To-Night there is no moon –
How dark and still the sky looks overhead!
I think that we shall have a snow-fall soon,
Walk quicker? Nelly Blair’s your name, you said?
Have you been long in London?

Thirteen days.
I hate it! hate the town, and all its ways!

And I! An ugly place! All bad, all bad!
Hardhearted as a flint, and dull and dark!
Drink is the only comfort to be had;
But drink gets me in trouble always. Hark!
That’s twelve o’clock. Let’s stop a minute, do!
Here, down this quiet street – there’s no one nigh –
Sit on my shawl – I live in Lambeth too,-
We can go home together by-and-by.
How bad your cough is! It will kill you quite
This being out at night.

Kill me? It’s Death who doesn’t hear me call –
‘Tis killing my ownself I fear to do!
If I’d the heart I’d leap off Waterloo
This night, and end it all.

Ah, how you cough! You’d best go home to bed!
Are you in pain? Rise up, and let us go!

O Lord! O Lord! I wish that I was dead!
Look how the air is whitening. It’s the Snow.
How white it looks, how still!

Lean on my arm a little. You are ill!

Come on, come on. How white the streets are growing!
I used to like the fields when it was snowing.
This minds me of old days, and all the fun –
That’s over now, and done –
I’ve seen my brightest days, and now I’m old –
Hark! There’s Saint Clement’s striking ‘one’ –
It’s cold! It’s cold!

Victorian poetry is not something I’ve ever delved into, other than that of Edgar Allen Poe when I was a bit younger, but I find the above piece rather touching.

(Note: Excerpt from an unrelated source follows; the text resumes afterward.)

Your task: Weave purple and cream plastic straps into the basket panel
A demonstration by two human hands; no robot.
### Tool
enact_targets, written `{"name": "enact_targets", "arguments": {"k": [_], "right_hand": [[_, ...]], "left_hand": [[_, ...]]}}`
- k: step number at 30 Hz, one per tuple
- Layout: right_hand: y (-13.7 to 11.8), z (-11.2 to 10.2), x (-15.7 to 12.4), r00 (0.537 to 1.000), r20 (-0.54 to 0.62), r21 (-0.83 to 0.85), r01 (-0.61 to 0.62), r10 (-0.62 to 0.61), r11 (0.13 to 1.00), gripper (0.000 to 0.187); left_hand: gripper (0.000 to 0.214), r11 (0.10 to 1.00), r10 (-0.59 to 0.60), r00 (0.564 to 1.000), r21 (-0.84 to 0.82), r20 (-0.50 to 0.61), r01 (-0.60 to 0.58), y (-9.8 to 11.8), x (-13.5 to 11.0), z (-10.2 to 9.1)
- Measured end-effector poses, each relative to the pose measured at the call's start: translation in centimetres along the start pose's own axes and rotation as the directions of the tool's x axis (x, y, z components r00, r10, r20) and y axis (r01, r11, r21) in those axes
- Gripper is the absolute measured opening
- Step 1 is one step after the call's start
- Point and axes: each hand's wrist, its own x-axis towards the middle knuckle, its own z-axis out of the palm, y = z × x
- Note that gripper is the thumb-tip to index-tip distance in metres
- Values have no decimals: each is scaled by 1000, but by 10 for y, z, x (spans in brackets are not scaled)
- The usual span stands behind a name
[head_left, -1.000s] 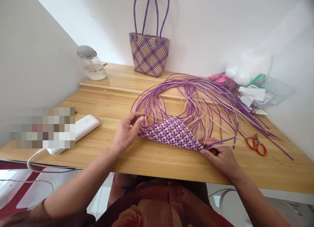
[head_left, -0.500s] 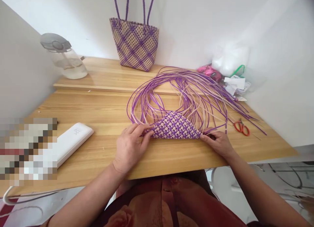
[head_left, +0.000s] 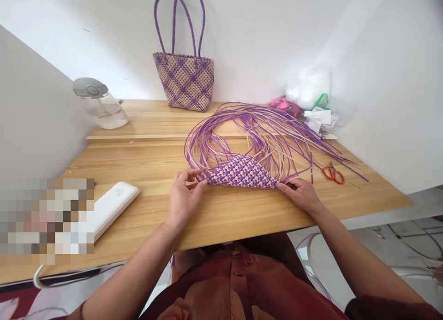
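Observation:
A purple and beige woven piece [head_left: 244, 173] lies near the table's front, its top edge bowed up and its lower edge almost straight. My left hand [head_left: 187, 193] pinches its left corner between thumb and fingers. At the opposite corner, my right hand [head_left: 298, 193] grips the weave with thumb on the near side; some of its fingers are hidden behind the strands. Long loose purple and beige strands [head_left: 258, 119] run from the far side of the piece, curl round in a big loop and trail off to the right.
A finished woven handbag [head_left: 187, 82] stands at the wall. Orange-handled scissors [head_left: 333, 173] lie right of the strands. A water bottle [head_left: 104, 108] is at back left, a white power bank [head_left: 117, 204] at left, plastic bags [head_left: 308, 89] at back right. A low ledge [head_left: 145, 138] crosses the table.
The camera view has tilted up, so the bag's whole handles show. Both hands keep hold of the woven piece's corners, and its lower edge now slopes slightly and bows.

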Motion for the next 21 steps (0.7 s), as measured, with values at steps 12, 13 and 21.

As I said, more Victorian Christmas to follow closer to the season…


  1. Very touching poem. It reminds me that suicides became quite popular on Waterloo Bridge in the 1840's. I'm not sure why this location was and is often chosen, except that the beautiful view from it encompasses so much of London.

  2. Thanks Rosa,
    You're quite right that the most 'popular' (for want of a more appropriate word) bridge in London for suicides was Waterloo, and i'm sure I read somewhere once that in either the year 1840 or 1850, 30 people jumped from it to their death.

    Charles Knight (Who incidentally died in the town I used to live in, wrote compassionately on the subject in his great work 'London':

    "Remember with pain how many unfortunates have stood shivering in those very recesses, taking their last farewell of the world in which they had experienced so much misery. We have no idea, nor do we wish to have, of the entire extent of this dreadful evil, which has of late years given a new and most unhappy kind of celebrity to Waterloo Bridge, but the cases of accomplished and attempted suicide here must have been fearfully numerous."

    Thomas Hood's poem, 'The Bridge of Sighs' may also have contributed to the 'romance' of suicide by leaping from this particular bridge, too perhaps.